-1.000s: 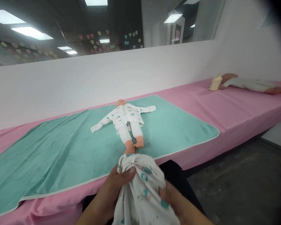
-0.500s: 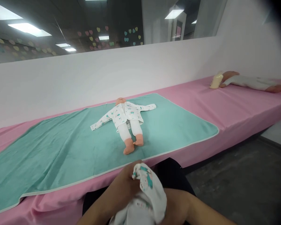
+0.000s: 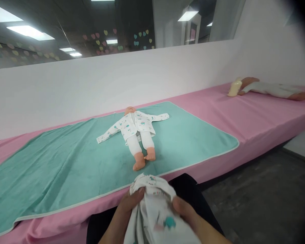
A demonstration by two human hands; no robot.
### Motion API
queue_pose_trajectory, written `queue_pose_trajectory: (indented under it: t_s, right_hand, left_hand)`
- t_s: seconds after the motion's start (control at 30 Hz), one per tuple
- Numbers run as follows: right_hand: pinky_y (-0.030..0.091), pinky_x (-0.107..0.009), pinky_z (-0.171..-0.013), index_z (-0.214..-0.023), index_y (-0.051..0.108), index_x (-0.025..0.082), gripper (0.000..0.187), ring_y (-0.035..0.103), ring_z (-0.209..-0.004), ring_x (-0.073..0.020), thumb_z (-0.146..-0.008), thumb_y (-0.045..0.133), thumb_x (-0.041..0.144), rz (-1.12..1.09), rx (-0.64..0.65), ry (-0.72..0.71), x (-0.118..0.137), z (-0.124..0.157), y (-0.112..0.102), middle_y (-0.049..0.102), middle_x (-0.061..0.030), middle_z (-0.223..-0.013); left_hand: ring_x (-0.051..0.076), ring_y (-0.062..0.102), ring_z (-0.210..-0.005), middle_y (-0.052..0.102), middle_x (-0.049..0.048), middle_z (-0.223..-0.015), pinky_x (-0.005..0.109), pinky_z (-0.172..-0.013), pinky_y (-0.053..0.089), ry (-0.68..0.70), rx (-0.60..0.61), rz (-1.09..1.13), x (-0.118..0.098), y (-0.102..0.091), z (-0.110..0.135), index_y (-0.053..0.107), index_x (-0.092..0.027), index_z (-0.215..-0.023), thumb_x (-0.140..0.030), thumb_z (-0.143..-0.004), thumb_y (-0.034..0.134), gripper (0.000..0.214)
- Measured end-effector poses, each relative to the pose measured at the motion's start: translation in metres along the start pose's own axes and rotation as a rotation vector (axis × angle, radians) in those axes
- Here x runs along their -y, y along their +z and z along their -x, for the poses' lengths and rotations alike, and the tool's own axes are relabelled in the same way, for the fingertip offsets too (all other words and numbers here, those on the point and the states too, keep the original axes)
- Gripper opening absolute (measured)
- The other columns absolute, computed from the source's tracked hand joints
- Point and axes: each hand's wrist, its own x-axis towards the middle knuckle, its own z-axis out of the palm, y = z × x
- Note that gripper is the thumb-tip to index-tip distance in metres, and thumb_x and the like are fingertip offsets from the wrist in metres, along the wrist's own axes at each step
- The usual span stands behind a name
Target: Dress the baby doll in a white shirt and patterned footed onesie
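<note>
A white baby garment [image 3: 155, 210] with teal prints is bunched between both my hands near the bottom of the view. My left hand [image 3: 128, 206] pinches its upper left edge. My right hand [image 3: 184, 211] grips its right side. Beyond them a baby doll [image 3: 137, 134] lies on its back on a teal mat [image 3: 66, 166], dressed in a matching printed top and white leggings, its bare feet toward me and its sleeves spread out.
The mat covers a long pink-sheeted bench [image 3: 244, 118] along a white wall. A second doll [image 3: 266, 88] lies at the far right end with a pale bottle [image 3: 234, 88] by its head. Grey floor lies to the right.
My hands have kept working the bunched garment, dropping low and then lifting and spreading it a little. The doll has not moved.
</note>
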Motion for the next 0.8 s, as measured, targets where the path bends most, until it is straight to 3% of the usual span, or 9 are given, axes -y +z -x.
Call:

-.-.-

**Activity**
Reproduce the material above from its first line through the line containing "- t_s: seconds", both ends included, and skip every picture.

**Completed task**
-1.000s: 
-0.500s: 
+0.000s: 
A demonstration by two human hands; no robot.
### Motion API
queue_pose_trajectory, written `queue_pose_trajectory: (indented under it: t_s, right_hand, left_hand)`
- t_s: seconds after the motion's start (control at 30 Hz), one per tuple

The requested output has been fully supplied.